“Morbius”: bloodless and without good “blood”

After having sealed the character (and the teeth) of the Joker in Suicide Squad by David Ayer and getting the wrong tone (and film) in House of Gucci by Ridley Scott, Jared Leto brings to the screen the look of Jesus Christ (superstar), which he now displays for, just before Easter, resuscitating as a vampire.

Lack of luck, there’s nothing to get your teeth into Morbiusby Daniel Espinosa (Life, Child 44): Sony’s other attempt to inject new blood into its Spider-Man Universe spectacularly breaks its teeth in a feature film whose only good thing to say about it is that it doesn’t stretch in length. In the kingdom of blockbusters, 104 minutes, it’s short. If only it didn’t seem endless…

For the record, Sony distributes films using Marvel characters for which it still owns the rights. This is how the studio offered us Venom by Ruben Fleischer (2018) and its sequel, Venom: vsit’s going to be carnage by Andy Serkis (2021). Offerings badly received by a majority of critics, but rather appreciated by fans, the last one having even made more than 500 million at the box office. Morbius had to slip between the two. The pandemic (which sometimes has a wide back) has forced the postponement of the film, which is now beginning to “bat-hover” in cinemas.

The antihero, who appeared in 1971 in the comics facing Spider-Man, is, in civilian life, Doctor Michael Morbius. Suffering from a rare blood disease that makes him live in slow motion but die in rapid motion, he grits his teeth over his microscope to find a cure. And it does, thanks to vampire bat DNA. Naturally, he doesn’t hear the alarm that goes off here in the head of any not too stupid individual and injects himself with the magic potion. To become a kind of vampire with superhuman powers, but, unfortunately, bloodthirsty; and, luckily, with a Cullen-like conscience (the immortal heroes of the saga Twilight).

Paint by number

From there, think paint by number. The script written on autopilot holds no surprises (when have we been so little on the teeth in a vampire movie?). The story progresses to the “teuf-teuf” rhythm of anemic dialogues.
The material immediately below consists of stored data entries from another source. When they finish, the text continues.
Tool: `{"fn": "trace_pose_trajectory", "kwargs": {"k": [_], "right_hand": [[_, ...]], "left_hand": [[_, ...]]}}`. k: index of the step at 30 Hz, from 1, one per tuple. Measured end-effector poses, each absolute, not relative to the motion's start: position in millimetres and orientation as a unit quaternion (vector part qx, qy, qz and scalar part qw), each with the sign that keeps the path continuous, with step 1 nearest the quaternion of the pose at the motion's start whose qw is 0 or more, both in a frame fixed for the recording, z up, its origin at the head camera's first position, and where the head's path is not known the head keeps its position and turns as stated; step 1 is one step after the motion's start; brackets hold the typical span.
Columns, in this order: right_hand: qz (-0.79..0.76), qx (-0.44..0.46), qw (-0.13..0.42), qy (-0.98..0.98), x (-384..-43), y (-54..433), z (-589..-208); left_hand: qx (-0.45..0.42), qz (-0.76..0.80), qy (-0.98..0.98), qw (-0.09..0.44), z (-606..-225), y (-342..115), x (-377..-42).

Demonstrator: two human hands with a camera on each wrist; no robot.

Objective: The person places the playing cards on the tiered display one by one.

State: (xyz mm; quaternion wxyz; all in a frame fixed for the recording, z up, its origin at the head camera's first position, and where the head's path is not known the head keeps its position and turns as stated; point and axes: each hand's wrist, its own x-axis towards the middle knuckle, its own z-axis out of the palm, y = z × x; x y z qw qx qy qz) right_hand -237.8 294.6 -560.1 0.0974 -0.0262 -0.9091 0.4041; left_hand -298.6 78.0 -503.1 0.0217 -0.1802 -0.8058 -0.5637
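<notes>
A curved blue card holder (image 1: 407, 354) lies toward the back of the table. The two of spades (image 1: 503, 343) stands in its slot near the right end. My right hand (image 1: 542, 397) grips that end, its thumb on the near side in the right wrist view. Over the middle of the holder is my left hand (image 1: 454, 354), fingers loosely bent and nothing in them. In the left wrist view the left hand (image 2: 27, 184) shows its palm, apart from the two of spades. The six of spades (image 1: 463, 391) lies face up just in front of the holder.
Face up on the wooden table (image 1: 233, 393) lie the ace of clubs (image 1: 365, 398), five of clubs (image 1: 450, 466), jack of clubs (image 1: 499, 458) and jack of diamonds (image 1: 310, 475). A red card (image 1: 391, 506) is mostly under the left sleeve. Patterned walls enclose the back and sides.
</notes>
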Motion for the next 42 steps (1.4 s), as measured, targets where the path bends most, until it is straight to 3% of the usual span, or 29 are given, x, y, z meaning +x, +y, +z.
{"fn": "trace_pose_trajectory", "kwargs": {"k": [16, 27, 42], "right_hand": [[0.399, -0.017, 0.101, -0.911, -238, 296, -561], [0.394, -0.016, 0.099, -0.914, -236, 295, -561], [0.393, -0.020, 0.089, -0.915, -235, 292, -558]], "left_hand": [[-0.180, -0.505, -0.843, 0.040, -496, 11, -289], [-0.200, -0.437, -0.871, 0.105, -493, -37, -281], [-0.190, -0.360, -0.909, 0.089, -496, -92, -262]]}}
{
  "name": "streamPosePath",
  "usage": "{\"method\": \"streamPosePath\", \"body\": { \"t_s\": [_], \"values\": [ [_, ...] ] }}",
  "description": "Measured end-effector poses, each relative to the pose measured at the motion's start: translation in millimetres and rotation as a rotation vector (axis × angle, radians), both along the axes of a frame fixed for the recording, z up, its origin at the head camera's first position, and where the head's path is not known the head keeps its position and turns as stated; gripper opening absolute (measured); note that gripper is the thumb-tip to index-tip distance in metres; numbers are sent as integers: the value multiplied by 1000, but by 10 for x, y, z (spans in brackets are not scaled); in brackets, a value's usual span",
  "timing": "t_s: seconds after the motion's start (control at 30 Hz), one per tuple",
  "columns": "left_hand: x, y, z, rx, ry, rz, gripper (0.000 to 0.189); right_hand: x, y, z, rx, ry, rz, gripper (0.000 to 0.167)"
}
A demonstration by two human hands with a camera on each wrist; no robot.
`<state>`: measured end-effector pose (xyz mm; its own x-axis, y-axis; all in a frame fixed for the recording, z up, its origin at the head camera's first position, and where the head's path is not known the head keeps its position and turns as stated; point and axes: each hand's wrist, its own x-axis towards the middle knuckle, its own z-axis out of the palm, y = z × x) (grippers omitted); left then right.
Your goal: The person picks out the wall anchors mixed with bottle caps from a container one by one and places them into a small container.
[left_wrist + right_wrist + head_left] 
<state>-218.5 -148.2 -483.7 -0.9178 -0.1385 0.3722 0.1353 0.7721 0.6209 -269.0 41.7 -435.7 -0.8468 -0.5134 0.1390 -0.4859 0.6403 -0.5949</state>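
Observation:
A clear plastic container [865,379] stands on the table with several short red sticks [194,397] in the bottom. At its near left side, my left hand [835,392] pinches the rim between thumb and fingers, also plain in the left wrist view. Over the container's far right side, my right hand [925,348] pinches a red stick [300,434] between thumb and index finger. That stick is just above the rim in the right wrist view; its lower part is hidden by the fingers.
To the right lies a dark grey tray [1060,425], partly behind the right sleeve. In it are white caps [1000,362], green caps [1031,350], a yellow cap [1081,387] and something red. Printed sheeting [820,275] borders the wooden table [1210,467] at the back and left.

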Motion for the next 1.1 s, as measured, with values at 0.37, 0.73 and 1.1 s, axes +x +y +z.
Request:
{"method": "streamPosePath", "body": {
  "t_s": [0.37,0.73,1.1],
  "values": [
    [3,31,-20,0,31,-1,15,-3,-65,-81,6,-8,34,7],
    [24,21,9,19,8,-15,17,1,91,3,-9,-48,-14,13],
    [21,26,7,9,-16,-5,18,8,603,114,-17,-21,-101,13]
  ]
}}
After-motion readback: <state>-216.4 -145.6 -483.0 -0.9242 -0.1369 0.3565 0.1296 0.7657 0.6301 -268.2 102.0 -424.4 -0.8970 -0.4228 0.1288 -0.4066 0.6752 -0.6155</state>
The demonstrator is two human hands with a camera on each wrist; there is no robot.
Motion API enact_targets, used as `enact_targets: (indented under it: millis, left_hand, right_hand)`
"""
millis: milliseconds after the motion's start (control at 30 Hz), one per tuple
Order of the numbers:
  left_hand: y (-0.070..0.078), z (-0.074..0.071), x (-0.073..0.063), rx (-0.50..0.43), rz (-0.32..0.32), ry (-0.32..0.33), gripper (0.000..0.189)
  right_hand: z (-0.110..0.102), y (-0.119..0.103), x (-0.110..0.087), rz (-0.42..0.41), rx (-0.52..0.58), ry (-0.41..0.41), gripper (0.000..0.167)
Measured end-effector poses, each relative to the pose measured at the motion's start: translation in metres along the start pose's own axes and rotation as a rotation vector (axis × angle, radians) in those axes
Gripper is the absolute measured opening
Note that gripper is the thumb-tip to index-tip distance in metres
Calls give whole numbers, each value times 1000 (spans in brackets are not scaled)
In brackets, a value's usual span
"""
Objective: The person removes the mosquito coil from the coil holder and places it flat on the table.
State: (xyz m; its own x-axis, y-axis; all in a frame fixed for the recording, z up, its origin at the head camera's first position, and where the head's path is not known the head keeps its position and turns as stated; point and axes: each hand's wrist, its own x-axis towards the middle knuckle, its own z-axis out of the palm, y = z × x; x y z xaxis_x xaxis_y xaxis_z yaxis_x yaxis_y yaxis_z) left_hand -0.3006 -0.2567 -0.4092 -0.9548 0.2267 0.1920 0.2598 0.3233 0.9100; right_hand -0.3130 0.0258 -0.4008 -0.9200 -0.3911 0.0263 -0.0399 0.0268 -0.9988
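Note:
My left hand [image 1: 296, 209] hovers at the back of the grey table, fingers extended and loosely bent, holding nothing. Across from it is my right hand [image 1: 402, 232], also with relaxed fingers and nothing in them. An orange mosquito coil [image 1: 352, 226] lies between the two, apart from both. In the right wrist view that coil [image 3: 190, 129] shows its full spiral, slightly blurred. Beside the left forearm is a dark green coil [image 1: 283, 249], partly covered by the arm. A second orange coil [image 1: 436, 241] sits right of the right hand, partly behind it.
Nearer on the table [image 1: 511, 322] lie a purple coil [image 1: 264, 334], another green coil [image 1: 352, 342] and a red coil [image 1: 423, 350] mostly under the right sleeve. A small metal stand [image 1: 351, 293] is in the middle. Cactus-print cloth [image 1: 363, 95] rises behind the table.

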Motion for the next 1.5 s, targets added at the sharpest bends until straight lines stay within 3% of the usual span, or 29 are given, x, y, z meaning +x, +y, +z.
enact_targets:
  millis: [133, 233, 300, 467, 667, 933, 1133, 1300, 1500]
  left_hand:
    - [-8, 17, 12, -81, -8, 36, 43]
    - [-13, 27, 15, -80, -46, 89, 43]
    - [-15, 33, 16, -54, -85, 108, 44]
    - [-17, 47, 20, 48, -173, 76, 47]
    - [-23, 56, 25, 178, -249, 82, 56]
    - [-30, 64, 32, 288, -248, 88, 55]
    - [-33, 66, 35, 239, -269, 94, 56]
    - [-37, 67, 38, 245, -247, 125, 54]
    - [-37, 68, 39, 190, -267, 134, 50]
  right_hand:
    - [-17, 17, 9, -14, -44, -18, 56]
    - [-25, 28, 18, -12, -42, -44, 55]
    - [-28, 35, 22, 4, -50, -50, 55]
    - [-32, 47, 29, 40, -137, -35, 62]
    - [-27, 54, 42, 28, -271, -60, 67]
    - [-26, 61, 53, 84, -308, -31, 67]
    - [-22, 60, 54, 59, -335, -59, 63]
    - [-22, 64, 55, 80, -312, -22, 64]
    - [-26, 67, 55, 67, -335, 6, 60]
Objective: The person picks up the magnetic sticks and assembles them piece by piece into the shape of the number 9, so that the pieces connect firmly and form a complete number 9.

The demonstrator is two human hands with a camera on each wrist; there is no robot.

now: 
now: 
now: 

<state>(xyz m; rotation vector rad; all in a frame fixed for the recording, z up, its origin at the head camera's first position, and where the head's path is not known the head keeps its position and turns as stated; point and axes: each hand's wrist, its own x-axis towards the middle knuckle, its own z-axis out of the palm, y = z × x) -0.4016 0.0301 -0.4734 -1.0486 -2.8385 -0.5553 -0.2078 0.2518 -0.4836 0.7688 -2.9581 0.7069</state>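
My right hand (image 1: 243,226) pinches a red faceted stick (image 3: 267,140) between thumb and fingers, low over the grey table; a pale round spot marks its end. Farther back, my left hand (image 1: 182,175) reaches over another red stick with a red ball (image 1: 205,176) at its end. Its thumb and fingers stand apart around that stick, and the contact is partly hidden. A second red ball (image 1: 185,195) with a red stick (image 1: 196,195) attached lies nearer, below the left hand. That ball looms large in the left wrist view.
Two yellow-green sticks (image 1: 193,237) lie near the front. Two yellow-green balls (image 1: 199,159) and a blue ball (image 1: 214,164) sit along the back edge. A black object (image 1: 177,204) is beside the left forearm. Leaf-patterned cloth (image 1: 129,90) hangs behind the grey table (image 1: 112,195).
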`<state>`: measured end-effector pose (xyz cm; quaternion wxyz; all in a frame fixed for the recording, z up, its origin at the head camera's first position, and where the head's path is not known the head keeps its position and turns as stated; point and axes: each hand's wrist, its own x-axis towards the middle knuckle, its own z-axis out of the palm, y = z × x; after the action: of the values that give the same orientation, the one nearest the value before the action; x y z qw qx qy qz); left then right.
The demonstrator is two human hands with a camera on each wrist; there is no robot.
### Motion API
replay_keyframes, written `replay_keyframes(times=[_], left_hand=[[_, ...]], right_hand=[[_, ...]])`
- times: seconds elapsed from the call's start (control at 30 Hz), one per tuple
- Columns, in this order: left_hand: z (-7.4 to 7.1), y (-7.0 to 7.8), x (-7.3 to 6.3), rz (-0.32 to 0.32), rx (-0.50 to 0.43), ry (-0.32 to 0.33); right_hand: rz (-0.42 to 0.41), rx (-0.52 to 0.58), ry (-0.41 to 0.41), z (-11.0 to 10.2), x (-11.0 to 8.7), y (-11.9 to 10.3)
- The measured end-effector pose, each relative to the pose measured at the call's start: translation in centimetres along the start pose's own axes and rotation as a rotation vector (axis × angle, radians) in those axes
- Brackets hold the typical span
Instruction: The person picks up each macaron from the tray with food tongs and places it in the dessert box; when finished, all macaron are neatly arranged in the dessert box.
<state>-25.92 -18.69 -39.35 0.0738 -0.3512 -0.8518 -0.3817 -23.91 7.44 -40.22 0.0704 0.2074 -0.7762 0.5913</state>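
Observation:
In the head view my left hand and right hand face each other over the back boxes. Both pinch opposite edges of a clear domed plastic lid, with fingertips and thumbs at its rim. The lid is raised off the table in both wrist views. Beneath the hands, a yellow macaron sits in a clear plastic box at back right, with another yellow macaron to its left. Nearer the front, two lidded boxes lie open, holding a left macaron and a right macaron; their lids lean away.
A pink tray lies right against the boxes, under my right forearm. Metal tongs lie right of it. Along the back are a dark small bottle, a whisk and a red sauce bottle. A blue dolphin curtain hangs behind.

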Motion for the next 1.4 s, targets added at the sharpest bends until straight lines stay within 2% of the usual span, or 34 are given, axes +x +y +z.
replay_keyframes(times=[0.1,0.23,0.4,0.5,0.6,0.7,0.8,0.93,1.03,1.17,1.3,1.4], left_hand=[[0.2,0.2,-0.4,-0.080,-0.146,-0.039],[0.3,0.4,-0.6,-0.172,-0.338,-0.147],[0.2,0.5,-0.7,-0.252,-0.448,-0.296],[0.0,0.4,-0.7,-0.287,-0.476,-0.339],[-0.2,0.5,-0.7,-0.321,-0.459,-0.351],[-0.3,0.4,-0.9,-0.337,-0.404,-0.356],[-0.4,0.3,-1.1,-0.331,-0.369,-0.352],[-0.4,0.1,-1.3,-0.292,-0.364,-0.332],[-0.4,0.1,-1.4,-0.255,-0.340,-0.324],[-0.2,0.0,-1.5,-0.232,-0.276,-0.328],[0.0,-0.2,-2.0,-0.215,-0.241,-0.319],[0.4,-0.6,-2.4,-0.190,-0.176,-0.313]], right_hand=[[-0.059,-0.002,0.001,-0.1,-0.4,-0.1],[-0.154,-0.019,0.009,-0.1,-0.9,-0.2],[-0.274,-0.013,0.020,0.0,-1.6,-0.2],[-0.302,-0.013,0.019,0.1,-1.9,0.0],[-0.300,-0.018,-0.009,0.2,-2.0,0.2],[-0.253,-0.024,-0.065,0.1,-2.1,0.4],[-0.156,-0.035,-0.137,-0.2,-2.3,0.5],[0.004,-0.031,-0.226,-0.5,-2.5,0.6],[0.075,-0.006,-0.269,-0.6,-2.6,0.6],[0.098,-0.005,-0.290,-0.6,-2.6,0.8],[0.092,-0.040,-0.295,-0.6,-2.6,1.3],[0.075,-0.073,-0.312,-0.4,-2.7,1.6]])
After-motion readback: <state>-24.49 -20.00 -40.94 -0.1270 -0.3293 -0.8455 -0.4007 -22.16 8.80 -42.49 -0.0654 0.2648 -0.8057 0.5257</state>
It is populated by cardboard characters (poor Tyrese Gibson and Al Madrigal, as federal agents who are taken out of the surprise box if necessary, and Jared Harris, as a good doctor blinded by his heart of gold). It drags on in two additional scenes which open onto everything and above all anything.

Oh, and everywhere an orgy of special effects to make your teeth cringe or howl (under the moon or not). The pavilion of the ears which “shudders” to illustrate ultrasensitive (ultrasonic?) hearing: to laugh out loud. But at least there was an attempt at originality. The rest is an accumulation of borrowings: the ” bullet time » from The matrix ; the flights of bats Batman ; the ultra-fast movements accompanied by the colored fumaroles of Nightcrawler in the X-Men. And then, this illustration of the speed of the characters thanks to accelerated cuts of slow motion, one-second freeze frames to start again at full speed: an often illegible visual mess.

As for the two antagonists, Jared Leto in the title role plays the charisma card with big blue glances imbued with “See my heartbreak”. In front of him, his “frènemmi” (Matt Smith, who does tons of it, to the point of taking himself for the Joker), who has decided that it will bleed. Except that, paradoxically, it does not bleed, or little, on the screen. We rip out someone’s throat, we drain someone else’s blood, but the bloodbath takes place off-camera… for reasons that have more to do with the film’s classification category than its logic. Of course, there is this scarlet drop that crashes on the lips of Martine (Adria Arjona) – she is the beauty of the beast. His destiny is, therefore, and unsurprisingly, written in the stars.

Speaking of stars, why a star and a half here? Because there are still people who got up in the morning to work on it.

Morbius (VO and VF)

Fantasy drama by Daniel Espinosa. With Jared Leto, Matt Smith, Adria Arjona, Jared Harris, Al Madrigal, Tyrese Gibson. United States. 104 minutes. Indoors.